Glindon looked at him incredulously. Chaos magic was dangerous and unpredictable, which is precisely why the Guild outlawed it ages ago. But Foster Bildenploy expected his crew to be ready for anything.
“Just do it, Glin!” he shouted.
Glindon swung back to his console and began whispering rapidly out of both mouths. Foster listened closely, offering corrections and variations. They just managed to sever the connection that had ensnared Bix when a dark cackle interrupted their enchantments.
“Not fast enough, Foster,” said a creaky voice. “Not fast enough.”
The mages on the bridge turned to the crystal ball, where the prison ship had been replaced by a horrible face. Two blue eyes blazed inside a storm cloud of black and white hair, from which a long, thin nose shot accusingly. It was a face Foster had not seen for over two decades.
“Kroven!” spat Foster, pounding his armrest. “But how?”
“How did I escape?” said the old warlock with a bemused pedantic air. “Tell me, Foster, do you know what even a small chaos bubble can do when introduced into the brain of a dim-witted prison guard? Especially one with horns on his head that act like thaumaturgical antennae? No? Well, he becomes highly suggestible and most accommodating to even a prisoner’s demands. Before his mind shatters, that is.” Kroven chuckled. “Wonderful stuff, chaos magic.

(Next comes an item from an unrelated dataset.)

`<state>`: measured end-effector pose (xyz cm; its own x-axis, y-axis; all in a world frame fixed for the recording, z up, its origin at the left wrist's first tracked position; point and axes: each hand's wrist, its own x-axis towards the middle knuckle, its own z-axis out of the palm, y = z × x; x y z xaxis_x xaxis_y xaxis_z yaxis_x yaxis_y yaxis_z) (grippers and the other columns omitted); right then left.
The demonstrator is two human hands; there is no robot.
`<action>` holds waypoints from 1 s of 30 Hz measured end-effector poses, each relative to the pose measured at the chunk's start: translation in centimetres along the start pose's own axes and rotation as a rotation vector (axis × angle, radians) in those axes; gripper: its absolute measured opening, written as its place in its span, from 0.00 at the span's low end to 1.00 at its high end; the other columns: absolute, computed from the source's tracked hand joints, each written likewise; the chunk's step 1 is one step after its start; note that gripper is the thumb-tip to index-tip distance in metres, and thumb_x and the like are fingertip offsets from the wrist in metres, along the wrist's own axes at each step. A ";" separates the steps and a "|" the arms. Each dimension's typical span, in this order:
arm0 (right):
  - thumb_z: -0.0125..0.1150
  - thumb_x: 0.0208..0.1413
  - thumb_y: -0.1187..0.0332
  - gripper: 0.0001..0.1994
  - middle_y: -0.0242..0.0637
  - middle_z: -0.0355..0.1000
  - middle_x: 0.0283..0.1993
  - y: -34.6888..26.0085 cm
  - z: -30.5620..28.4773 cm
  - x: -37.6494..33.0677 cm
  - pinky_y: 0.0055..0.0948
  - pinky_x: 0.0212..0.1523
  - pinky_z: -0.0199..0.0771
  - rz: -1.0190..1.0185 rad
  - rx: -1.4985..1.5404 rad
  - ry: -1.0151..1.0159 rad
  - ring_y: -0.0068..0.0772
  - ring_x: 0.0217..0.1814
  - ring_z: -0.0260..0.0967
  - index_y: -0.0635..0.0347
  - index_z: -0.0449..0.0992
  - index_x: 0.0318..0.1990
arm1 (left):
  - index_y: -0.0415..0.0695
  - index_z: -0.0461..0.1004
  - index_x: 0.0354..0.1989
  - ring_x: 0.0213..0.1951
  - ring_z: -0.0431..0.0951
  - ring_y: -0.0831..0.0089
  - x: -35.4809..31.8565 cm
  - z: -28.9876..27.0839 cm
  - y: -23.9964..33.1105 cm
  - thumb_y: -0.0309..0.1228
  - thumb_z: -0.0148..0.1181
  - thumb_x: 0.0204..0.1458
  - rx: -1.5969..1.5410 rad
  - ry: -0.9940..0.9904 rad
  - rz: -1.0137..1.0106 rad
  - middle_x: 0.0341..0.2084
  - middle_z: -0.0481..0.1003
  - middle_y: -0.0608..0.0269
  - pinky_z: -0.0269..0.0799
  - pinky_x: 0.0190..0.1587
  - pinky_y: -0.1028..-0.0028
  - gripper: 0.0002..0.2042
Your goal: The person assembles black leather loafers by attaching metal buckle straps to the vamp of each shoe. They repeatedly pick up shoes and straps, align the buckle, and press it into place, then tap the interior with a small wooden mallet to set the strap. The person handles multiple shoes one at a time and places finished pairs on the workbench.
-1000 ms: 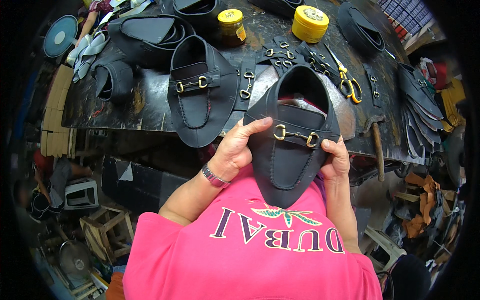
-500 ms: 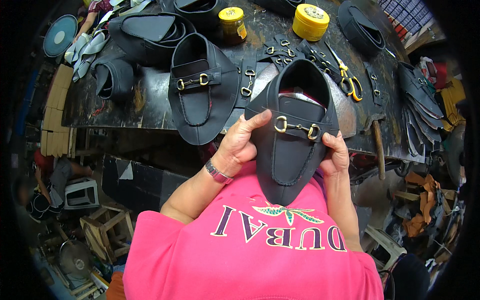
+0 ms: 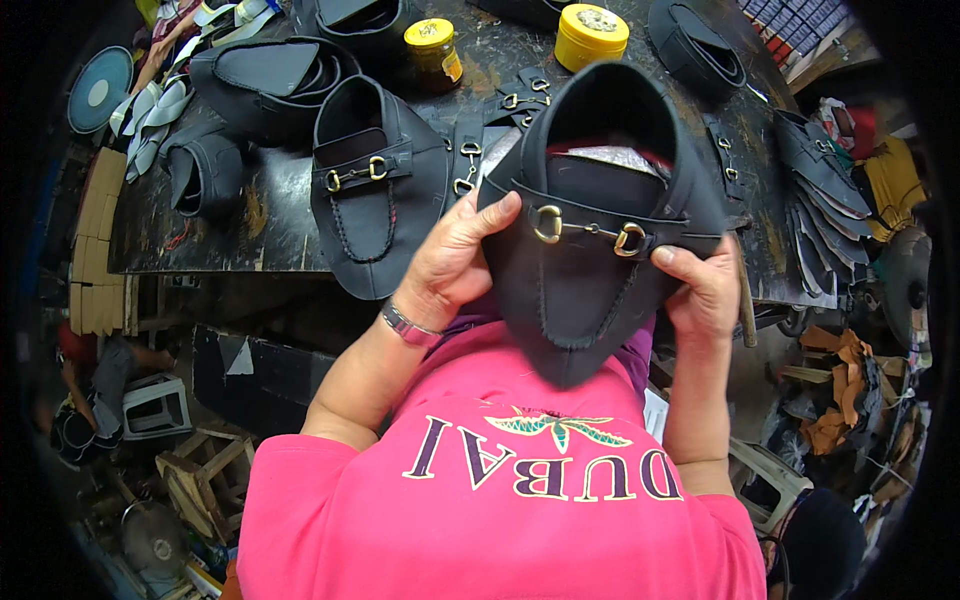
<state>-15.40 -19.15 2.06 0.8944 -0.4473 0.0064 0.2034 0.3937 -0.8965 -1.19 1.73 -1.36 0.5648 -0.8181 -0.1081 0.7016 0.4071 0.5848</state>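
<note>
Between my two hands is a black loafer upper (image 3: 580, 300), its toe toward me and its opening facing up. A gold horsebit strap crosses its front, above a stitched U-shaped seam. My left hand (image 3: 455, 248) grips one side edge, thumb on top. My right hand (image 3: 706, 287) holds the opposite side, its thumb beside the strap's end. Both hands' fingers are partly hidden under the black material. A similar loafer upper (image 3: 415, 225) with a gold bit lies on the table left of my left hand. Loose bit straps (image 3: 468, 160) lie just beyond that hand.
On the dark, worn table (image 3: 270, 235) stand a yellow-lidded jar (image 3: 435, 65) and a yellow tub (image 3: 590, 40). More black uppers (image 3: 265, 85) sit at the far left, and stacked black pieces (image 3: 820, 205) at the right. A hammer handle (image 3: 746, 300) juts over the near edge.
The held upper has come closer to the camera and spread wider, covering the scissors. My right hand has moved outward to the right. The view has shifted slightly.
</note>
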 end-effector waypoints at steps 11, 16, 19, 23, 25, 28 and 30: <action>0.66 0.34 0.85 0.15 0.46 0.77 0.42 -3.1 4.2 1.9 0.31 0.42 0.75 -0.991 -1.072 -0.328 0.45 0.42 0.77 0.65 0.80 0.35 | 0.39 0.56 0.65 0.54 0.74 0.58 0.5 2.7 6.4 0.63 0.44 0.59 0.128 0.049 0.123 0.53 0.65 0.49 0.73 0.55 0.64 0.39; 0.60 0.34 0.68 0.17 0.38 0.72 0.36 -3.6 4.0 2.7 0.36 0.35 0.74 -1.128 -1.593 -0.581 0.39 0.36 0.72 0.60 0.78 0.37 | 0.41 0.65 0.61 0.50 0.78 0.65 0.3 2.9 6.5 0.59 0.45 0.61 -0.093 -0.078 0.110 0.53 0.74 0.52 0.74 0.53 0.65 0.33; 0.60 0.37 0.69 0.19 0.37 0.70 0.38 -1.7 2.8 2.8 0.34 0.39 0.73 -0.987 -1.723 -0.538 0.38 0.39 0.70 0.58 0.77 0.43 | 0.40 0.68 0.58 0.46 0.79 0.68 0.9 1.6 6.2 0.50 0.51 0.62 0.083 0.037 0.088 0.48 0.77 0.57 0.75 0.51 0.67 0.26; 0.61 0.46 0.75 0.22 0.41 0.72 0.50 3.9 1.6 1.1 0.42 0.55 0.69 -0.924 -1.659 -0.441 0.46 0.52 0.71 0.56 0.75 0.52 | 0.41 0.73 0.52 0.43 0.79 0.77 2.5 -1.1 3.3 0.31 0.57 0.60 0.345 0.233 -0.021 0.43 0.79 0.63 0.75 0.48 0.74 0.13; 0.64 0.47 0.75 0.24 0.46 0.68 0.59 4.4 -0.4 -1.0 0.45 0.62 0.64 -0.611 -1.649 -0.442 0.48 0.61 0.67 0.56 0.74 0.55 | 0.41 0.73 0.51 0.42 0.79 0.77 2.6 -2.4 2.1 0.30 0.57 0.60 0.220 0.151 0.071 0.42 0.79 0.64 0.74 0.47 0.76 0.12; 0.63 0.50 0.77 0.26 0.47 0.64 0.64 2.5 -5.7 -2.5 0.45 0.64 0.62 -0.644 -1.609 -0.125 0.50 0.64 0.64 0.56 0.70 0.60 | 0.41 0.73 0.50 0.42 0.79 0.77 2.5 -3.4 1.4 0.29 0.57 0.60 0.188 0.171 0.078 0.42 0.79 0.65 0.74 0.46 0.76 0.11; 0.59 0.52 0.78 0.24 0.47 0.68 0.60 1.5 -9.5 -2.8 0.42 0.63 0.63 -0.536 -1.851 0.252 0.50 0.61 0.67 0.59 0.71 0.59 | 0.42 0.73 0.50 0.42 0.79 0.78 2.5 -3.5 1.5 0.29 0.57 0.60 0.197 0.186 0.065 0.41 0.79 0.65 0.74 0.46 0.76 0.11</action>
<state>-21.42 -24.92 -3.54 0.7891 -0.3672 0.4924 -0.3633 -0.9254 -0.1080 2.85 1.73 -3.58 0.6886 -0.6970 -0.1999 0.5735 0.3549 0.7383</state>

It comes at a price, of course.”
Kroven raised his left hand to reveal that three of his fingers were missing. “But don’t worry, Foster, I’ve got something to help me with that.”
The mages gasped when they saw what Kroven held in his other hand.

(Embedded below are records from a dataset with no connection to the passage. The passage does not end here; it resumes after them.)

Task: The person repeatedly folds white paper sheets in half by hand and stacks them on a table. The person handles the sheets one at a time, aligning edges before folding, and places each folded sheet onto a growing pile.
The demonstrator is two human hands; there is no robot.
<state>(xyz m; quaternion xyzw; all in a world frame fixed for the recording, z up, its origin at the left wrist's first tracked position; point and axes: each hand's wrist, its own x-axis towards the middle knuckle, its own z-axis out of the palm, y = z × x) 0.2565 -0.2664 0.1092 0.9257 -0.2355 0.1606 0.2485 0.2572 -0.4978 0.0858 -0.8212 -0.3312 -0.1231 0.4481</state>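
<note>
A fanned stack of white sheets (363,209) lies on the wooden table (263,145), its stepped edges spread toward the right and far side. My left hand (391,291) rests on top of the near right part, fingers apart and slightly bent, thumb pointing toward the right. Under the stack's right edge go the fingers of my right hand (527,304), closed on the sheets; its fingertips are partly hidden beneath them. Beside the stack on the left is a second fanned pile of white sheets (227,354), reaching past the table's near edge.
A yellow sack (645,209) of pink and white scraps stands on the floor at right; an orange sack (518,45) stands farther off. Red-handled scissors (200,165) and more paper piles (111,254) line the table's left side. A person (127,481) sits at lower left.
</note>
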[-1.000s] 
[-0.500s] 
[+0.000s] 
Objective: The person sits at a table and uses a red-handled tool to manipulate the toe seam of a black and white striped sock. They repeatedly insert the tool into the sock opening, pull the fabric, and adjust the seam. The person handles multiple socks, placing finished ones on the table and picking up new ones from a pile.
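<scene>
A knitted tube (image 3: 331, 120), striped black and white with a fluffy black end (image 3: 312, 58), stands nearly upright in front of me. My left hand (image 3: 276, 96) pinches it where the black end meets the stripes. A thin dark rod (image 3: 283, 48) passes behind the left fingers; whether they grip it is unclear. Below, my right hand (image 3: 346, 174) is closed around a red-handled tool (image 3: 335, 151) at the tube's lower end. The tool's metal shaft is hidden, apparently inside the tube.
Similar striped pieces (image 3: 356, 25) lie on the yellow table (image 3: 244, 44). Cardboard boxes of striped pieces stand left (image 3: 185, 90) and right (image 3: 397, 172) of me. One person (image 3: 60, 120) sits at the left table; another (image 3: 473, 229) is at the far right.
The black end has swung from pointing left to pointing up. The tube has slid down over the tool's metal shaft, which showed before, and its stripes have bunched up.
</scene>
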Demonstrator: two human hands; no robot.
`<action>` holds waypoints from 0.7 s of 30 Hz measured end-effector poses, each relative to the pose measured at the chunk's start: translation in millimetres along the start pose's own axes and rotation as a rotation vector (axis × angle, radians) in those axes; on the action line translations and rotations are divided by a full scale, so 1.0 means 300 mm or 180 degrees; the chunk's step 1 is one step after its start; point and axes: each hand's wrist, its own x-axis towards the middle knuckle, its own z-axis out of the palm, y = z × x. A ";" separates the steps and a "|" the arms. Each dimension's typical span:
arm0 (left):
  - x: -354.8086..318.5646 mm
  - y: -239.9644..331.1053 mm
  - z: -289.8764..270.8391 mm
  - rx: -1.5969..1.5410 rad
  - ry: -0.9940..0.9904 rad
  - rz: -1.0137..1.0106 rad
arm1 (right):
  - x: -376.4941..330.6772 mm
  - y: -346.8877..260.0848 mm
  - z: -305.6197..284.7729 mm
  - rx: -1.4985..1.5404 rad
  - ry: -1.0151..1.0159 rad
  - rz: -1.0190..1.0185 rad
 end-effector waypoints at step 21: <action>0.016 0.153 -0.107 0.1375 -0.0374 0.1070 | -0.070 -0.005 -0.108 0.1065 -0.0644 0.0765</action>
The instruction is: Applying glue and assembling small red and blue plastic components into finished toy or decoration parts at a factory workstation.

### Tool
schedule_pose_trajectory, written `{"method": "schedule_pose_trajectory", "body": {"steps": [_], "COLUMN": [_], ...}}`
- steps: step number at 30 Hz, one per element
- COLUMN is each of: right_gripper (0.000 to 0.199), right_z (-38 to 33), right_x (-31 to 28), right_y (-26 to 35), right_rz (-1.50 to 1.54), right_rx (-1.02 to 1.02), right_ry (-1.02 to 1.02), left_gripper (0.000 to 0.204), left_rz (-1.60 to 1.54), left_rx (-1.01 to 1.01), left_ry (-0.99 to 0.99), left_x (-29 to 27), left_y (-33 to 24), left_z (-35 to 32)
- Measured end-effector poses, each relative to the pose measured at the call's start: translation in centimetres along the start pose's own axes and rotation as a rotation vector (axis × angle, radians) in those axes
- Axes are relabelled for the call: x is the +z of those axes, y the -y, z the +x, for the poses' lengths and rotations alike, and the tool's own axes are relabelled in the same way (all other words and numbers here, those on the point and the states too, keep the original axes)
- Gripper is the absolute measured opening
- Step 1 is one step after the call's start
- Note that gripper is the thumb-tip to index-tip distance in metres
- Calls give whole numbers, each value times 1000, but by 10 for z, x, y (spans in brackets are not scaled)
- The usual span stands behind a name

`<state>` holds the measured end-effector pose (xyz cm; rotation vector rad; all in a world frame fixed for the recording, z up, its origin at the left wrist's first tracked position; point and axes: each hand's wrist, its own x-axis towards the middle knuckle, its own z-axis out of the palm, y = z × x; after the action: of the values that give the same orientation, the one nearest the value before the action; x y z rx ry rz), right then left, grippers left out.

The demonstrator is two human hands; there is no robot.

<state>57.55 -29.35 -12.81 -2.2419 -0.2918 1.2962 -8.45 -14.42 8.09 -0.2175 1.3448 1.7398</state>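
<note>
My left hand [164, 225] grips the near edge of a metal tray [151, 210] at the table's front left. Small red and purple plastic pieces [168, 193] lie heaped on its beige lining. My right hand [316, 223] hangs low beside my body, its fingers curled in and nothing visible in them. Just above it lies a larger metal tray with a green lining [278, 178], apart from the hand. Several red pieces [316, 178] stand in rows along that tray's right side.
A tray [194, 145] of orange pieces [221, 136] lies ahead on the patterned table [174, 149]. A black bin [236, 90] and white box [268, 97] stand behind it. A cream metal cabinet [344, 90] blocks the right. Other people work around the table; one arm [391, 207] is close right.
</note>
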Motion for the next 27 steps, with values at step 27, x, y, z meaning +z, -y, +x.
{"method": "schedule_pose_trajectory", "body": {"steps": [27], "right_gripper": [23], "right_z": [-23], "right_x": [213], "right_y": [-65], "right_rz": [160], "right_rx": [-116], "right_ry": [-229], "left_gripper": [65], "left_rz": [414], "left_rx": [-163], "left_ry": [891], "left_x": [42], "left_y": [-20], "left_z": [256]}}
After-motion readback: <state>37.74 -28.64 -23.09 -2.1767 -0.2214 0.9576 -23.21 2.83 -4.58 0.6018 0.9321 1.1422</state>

Even with her glow dimmed and her wings crumpled, the fairy retained the delicate grace that immediately caught Foster’s attention when she first floated onto the Ivory Scepter as part of the Guild’s Fairy Inclusion pilot program. She was stronger than she looked, much stronger. But Kroven’s magic was stronger still.
“Bix! No!” cried Foster.
“Did I detect a hint of sentiment for this creature?” said Kroven, smacking his lips. “Tisk Tisk, Foster. I believe the Guild discourages romantic relations between an Archmage and his crew.” He rolled Bix’s tiny body in his palm. “I’m not even sure how you two would–”

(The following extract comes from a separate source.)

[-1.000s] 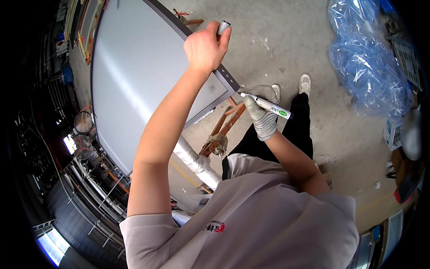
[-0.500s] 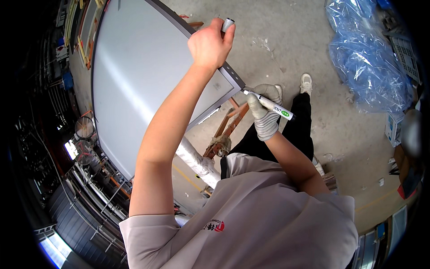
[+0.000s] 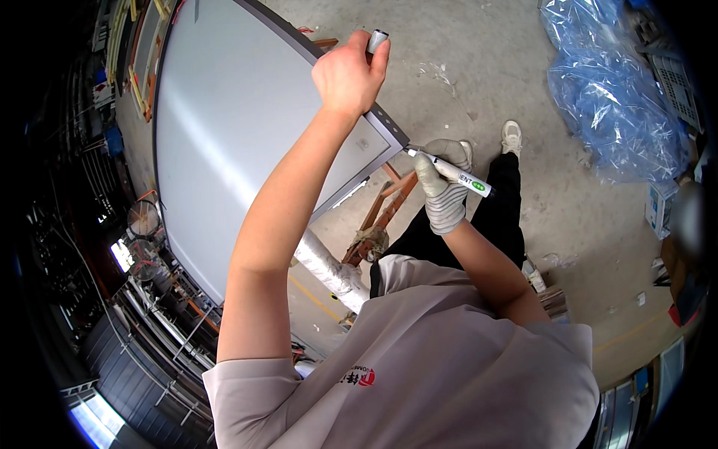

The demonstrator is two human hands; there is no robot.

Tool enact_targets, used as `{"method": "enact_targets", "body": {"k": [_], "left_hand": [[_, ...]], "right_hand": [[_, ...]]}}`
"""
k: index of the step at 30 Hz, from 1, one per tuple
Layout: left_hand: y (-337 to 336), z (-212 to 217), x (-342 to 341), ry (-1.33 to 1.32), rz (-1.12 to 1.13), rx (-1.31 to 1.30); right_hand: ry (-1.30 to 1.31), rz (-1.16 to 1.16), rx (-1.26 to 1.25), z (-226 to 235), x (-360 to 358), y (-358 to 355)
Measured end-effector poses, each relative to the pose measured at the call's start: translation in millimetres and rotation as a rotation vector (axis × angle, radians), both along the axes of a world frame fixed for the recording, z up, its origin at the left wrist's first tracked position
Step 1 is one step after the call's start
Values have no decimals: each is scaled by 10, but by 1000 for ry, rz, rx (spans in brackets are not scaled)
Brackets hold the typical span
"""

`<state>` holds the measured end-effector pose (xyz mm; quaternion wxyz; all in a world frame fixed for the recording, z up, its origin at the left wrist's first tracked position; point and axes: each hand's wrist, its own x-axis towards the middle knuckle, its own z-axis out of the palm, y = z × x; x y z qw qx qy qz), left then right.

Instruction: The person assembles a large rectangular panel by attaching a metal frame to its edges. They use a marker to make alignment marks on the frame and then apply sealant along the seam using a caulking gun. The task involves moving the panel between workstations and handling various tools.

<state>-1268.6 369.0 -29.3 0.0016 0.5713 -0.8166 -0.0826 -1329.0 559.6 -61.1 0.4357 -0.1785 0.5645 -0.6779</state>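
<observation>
A large grey panel [image 3: 232, 105] with a dark frame lies in front of me, supported from below. My bare left hand [image 3: 348, 78] rests at the panel's edge, its fingers closed on a short light-grey marker cap [image 3: 376, 43] with a dark end. In a striped, light-coloured work glove, my right hand [image 3: 441, 191] grips a white marker pen [image 3: 465, 179] with a green mark and a dark rear end. The pen's front end is at the panel's near right corner; whether its tip touches the frame is too small to tell.
Wooden trestle legs [image 3: 393, 198] and a foil-like wrapped tube [image 3: 329, 269] are under the panel's near side. Crumpled blue plastic sheeting [image 3: 609, 97] lies on the floor at the right. Two fans [image 3: 143, 218] and stacked metal profiles stand at the left.
Almost nothing differs. Both hands keep their grips, with the pen at the same corner; the whole view has shifted very slightly.
</observation>
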Motion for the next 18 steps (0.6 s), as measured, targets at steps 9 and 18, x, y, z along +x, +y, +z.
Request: {"method": "enact_targets", "body": {"k": [9, 18], "left_hand": [[-10, 4, 2, 1, -4, 0], [-3, -11, 19, 27, -3, -14]], "right_hand": [[-55, -34, -43, 9, 1, -4], [-241, -78, 71, 26, -26, 5]]}}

“Let her go!” screamed Foster.
Kroven mulled the demand for several moments as he jerked Bix back and forth like a ragdoll. “No,” he said finally, and crunched down on her skull like a carrot.
Glindon screamed out of one mouth and said a prayer with the other. Aldorra Grunn, the Ivory Scepter’s chief healer, muffled a sob with her hands. After a moment, the bridge fell silent, but for the faint hum of its illumination orbs and the bubbling of various navigational potions.
On the crystal ball’s display, Kroven grinned wide and waggled the fingers that had reappeared on his left hand, good as new, demonstrating fairy blood’s restorative effect on post-chaos appendage displacement.
Foster forced himself to put Bix and their shattered plans for the future out of his mind. He regarded the newly whole warlock with a steely, calculating gaze. “What do you want, you monster?”
“Only what I am owed, Foster! I want to be reinstated as Archmage Supreme. I want my own astral ship–Griffon class or higher. I want my contributions to the field of interstellar sorcery recognized by the Academy. I want …”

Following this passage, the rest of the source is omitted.